CHICAGO - Defense contractor L-3 Communications Holdings Inc. is touting a new instructional pitching system it hopes catches on with Major League and college baseball coaches.

L-3, a $15.6 billion company better known as one of the Pentagon’s top suppliers, announced on Wednesday the launch of PitchSight, a system designed to help baseball coaches evaluate pitches in real time and determine where adjustment is needed.

“We had a neat piece of technology here and there was a broader application and broader market,” Kenneth Riddle, director of business development for L-3’s aerospace electronics division, said in a telephone interview.

“Having a little bit of commercial business in addition to the government work is something worth doing,” he added. “For us, if this turned out to be a couple million dollar business every year, that’s something we’d be interested in.”

The product provides good branding and better profit margins than L-3’s traditional defense business for the aerospace electronics division, a small part of L-3’s $3.1 billion signals and communications intelligence defense systems group, Riddle said.

PitchSight is based on L-3’s missile-tracking technology that was used in QuesTec’s umpire rating system for nearly a decade by Major League Baseball, until this season. The system costs $30,000 and consists of two high-speed cameras, a wireless server, a laptop and proprietary software that Riddle calls “the secret sauce.”
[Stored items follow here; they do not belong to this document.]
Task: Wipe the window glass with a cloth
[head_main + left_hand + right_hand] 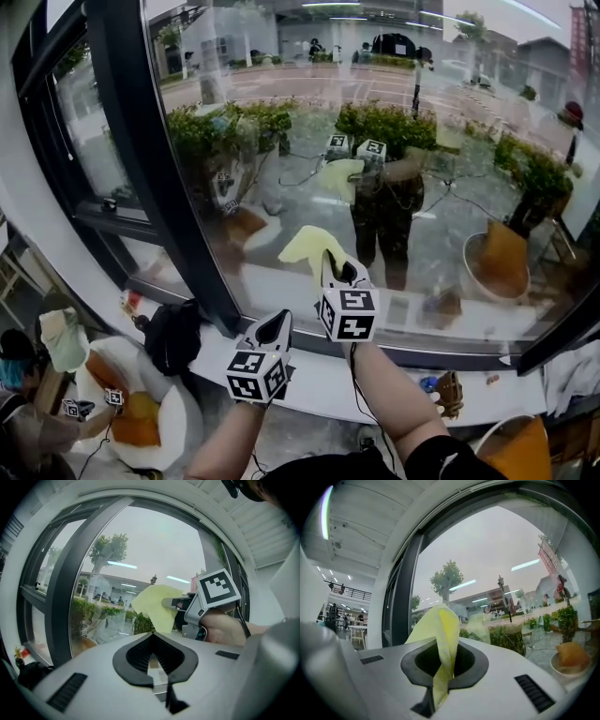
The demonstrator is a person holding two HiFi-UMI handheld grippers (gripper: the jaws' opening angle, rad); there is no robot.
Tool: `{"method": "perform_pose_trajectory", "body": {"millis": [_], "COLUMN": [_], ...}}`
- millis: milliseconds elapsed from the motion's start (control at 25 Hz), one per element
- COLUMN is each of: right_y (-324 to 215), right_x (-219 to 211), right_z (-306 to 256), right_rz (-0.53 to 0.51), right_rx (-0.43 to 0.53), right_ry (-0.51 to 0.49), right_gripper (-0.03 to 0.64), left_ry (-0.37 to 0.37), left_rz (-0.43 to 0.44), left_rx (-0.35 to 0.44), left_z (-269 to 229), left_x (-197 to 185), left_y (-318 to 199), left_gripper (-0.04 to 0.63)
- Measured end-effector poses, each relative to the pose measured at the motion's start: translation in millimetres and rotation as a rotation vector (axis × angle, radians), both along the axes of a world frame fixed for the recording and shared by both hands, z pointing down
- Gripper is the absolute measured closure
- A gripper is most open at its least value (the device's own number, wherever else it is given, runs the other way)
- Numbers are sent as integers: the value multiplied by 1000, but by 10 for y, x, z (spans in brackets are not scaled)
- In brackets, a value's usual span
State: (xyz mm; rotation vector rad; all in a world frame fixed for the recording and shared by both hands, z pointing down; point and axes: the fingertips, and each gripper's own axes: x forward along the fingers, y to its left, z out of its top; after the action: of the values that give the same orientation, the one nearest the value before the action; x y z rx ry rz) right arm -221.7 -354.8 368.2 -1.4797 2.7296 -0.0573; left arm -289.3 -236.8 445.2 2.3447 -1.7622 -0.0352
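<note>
Nearest the camera, the left gripper (274,328) hangs low over the white sill (309,386), its jaws closed on nothing. In its own view the two dark pads meet at the tip with only a hollow behind them. It sits at about 7 o'clock from the right gripper (336,267), lower and closer to the person's body.

The right gripper reaches further forward and higher. Its jaws are clamped on a yellow cloth (307,246), and the right gripper view shows a folded strip of the fabric pinched between the pads. The strip runs lengthwise along the jaws and stands out beyond them at 12 o'clock. In the head view the free end fans from the tips toward 11 o'clock, limp rather than spread flat.

Beyond the cloth stands the window glass (422,169), bounded at 9 o'clock by a thick dark frame post (155,169). The pane reflects the person and both marker cubes. Whether the fabric touches the pane cannot be told from these views, though it is near.

The judgement for the wipe — the right hand is the one placed to do it, with the cloth leading straight ahead of its jaws toward the pane. Hedges and a paved street lie outside.
</note>
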Motion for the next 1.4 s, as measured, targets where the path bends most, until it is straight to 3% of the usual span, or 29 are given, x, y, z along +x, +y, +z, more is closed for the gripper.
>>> {"method": "perform_pose_trajectory", "body": {"millis": [880,1400], "right_y": [-1067,-1221], "right_x": [242,249], "right_z": [59,49], "right_rz": [94,120], "right_rx": [-58,-80], "right_ry": [-11,-30], "right_gripper": [584,584], "left_ry": [20,23], "left_rz": [8,9], "left_rx": [-22,-29], "left_z": [189,172], "left_x": [316,318], "left_y": [-683,-822], "left_gripper": [589,589]}}
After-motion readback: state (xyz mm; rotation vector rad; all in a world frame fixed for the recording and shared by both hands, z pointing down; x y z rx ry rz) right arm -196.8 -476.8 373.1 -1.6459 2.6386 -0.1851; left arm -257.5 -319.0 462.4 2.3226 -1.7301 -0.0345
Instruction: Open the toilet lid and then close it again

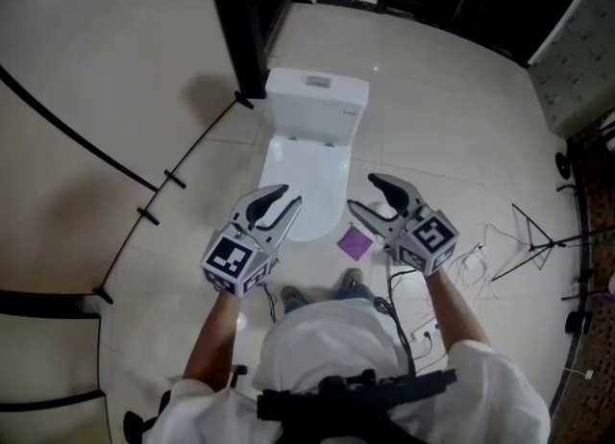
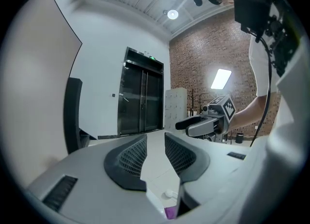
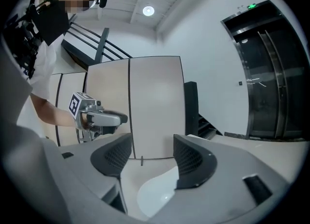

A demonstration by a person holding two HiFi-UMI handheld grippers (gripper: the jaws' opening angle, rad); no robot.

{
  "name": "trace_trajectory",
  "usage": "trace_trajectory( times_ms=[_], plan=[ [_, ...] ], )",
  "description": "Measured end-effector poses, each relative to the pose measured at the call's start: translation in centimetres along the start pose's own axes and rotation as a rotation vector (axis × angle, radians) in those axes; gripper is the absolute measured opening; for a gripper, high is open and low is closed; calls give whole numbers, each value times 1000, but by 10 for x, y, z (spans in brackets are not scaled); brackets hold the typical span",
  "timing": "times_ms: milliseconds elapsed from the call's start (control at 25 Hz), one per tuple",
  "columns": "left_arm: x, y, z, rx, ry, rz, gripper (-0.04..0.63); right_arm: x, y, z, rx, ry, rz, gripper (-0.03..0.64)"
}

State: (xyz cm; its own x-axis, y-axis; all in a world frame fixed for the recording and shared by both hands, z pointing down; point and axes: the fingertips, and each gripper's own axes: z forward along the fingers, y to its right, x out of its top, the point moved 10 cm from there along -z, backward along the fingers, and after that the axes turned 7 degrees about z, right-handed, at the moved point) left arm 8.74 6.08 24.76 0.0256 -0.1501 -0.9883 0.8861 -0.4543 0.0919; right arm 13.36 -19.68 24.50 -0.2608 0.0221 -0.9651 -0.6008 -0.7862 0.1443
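- The toilet [image 1: 309,144] stands on the pale tiled floor [image 1: 442,96], close to the floor's left edge where the beige wall [image 1: 86,67] runs. Its tank [image 1: 317,96] is at the far end.
- The toilet lid [image 1: 309,187] lies down flat over the bowl, white and smooth. Neither gripper touches it.
- The left gripper [image 1: 291,195] is held in the air above the near left part of the lid and points away from the person. In the left gripper view its jaws [image 2: 155,138] stand a narrow gap apart, with only floor showing between them.
- The right gripper [image 1: 362,192] is held just right of the bowl, level with the left one. In the right gripper view its jaws [image 3: 152,143] are spread wide and hold nothing; the white lid [image 3: 155,194] shows below, through the gap.
- Each gripper shows in the other's view, side-on with its marker cube: the right gripper [image 2: 193,123] and the left gripper [image 3: 109,118].
- A small purple square [image 1: 355,242] lies on the floor just right of the bowl's near end.
- Loose cables [image 1: 471,261] and a thin black stand [image 1: 533,240] lie toward the floor's right edge.
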Motion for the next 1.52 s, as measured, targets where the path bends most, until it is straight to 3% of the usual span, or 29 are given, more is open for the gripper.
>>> trace_trajectory(
  times_ms=[440, 680, 920, 1120, 1320, 1520],
  plan=[
    [0, 5, 7, 20, -49, 18, 106, 5, -3, 3, 5, 9, -12, 276],
    [-3, 6, 0, 46, 12, 6, 109, 3, -4, 1, 3, -2, -29, 276],
    [-7, 5, -6, 56, 16, -7, 108, 1, 0, 1, -15, -24, -50, 276],
    [-15, 9, -12, 76, 19, 25, 108, -7, 18, -4, -25, -85, -78, 276],
    [-14, 19, -7, 145, 12, 31, 108, -18, 53, -5, 13, -182, -158, 276],
    [-19, 39, 18, 301, 9, -20, 108, -35, 106, 8, 162, -301, -289, 276]
  ],
)
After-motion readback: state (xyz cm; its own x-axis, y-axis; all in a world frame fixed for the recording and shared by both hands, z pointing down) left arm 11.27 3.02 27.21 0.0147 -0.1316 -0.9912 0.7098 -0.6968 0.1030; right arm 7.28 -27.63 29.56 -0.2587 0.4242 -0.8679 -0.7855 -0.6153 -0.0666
The system provides in a graphical format a five-point analysis of pitching mechanics - the ball’s release point, speed, location, release angle, and the spin velocity and angle of the ball, the company said. Users can compare sessions, pitchers and pitch types.

“It’s easy to use,” Riddle said. “We didn’t design it so that the poor pitching coach had to be an engineer.”

The company hired former Atlanta Braves all-star pitcher Tom Glavine to help sell to potential clients in MLB, including the minor leagues, as well as top college programs and sports academies.

“Even with video, you don’t get instantaneous feedback. With this, there’s no guesswork. There’s no mistaking what the data is telling you on every pitch,” said Glavine, who won 305 games and two Cy Young awards as his league’s top pitcher before retiring. Glavine acknowledged, however, that baseball coaches and players tend to be resistant to new technology.

Boston College head baseball coach Mik Aoki, whose program has been testing the system since the beginning of the year, said the system is a valuable tool but said its price could be prohibitive for many college programs. He plans to raise funds for it, however.

Riddle said the company is exploring whether to lease the system for programs which find it too pricey. He said L-3 will focus on baseball to start, but the technology could be used to track anything that’s moving, including a tennis ball.